*** Block opens ***

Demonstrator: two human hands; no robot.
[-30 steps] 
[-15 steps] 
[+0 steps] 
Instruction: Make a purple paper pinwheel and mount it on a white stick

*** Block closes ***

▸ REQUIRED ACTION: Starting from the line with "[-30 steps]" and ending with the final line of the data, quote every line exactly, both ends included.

▸ EXERCISE SOLUTION:
[-30 steps] 
[-15 steps] 
[+0 steps] 
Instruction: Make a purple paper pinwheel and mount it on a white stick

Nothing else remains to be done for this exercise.